Echo is the name of the 45-year-old matriarch of a family of 15 females and their young. Males leave at about age 14. Males begin to mate at age 25 to 30; we see an 11-yr-old female giving birth.

Cynthia Moss follows the family from Feb. 1990 to June 1991. A very large calf is born to Echo (22 months after mating), who takes 48 hours to be able to walk (normal is .5 hour), because he was so large his tendons couldn't stretch in the womb. There was drought June 1990 through March 1991. Normally there are rains in both March and November. The park has a swamp that normally has water even in the dry season, fed by snowmelt from Mount Kilimanjaro.

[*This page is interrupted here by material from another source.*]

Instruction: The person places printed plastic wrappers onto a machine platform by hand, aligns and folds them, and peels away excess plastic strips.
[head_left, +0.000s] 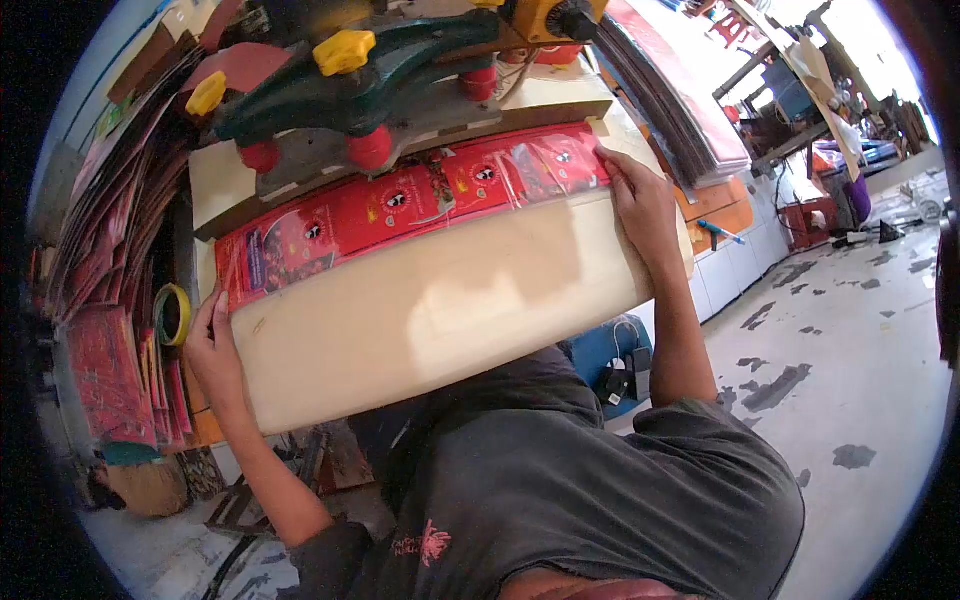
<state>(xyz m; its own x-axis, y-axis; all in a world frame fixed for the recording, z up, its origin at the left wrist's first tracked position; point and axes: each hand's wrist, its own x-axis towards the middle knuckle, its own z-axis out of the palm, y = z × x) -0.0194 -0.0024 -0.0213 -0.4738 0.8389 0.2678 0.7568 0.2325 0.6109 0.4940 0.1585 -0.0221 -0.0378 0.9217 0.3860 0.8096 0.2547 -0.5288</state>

Cynthia Moss has studied elephants since 1972, 20 years in Kenya's Amboseli National Park. There are 750 elephants in 50 family groups, and no hunting.

The show was written by Cynthia Moss and David Attenborough. Moss narrates part of it. Attenborough does not narrate, does not appear.

broadcast 1993. DVD 2005.

Echo of the Elephants: the Next Generation. Broadcast 1/14/1996; on DVD 2005 (with the 1993 episode, Echo of the Elephants. 2 shows on 1 disk.)

Follows the same family from Oct. 1992 to 1995.

Shows the family bedding down after midnight, using a special camera. They sleep only 3 hours (then nap during the day).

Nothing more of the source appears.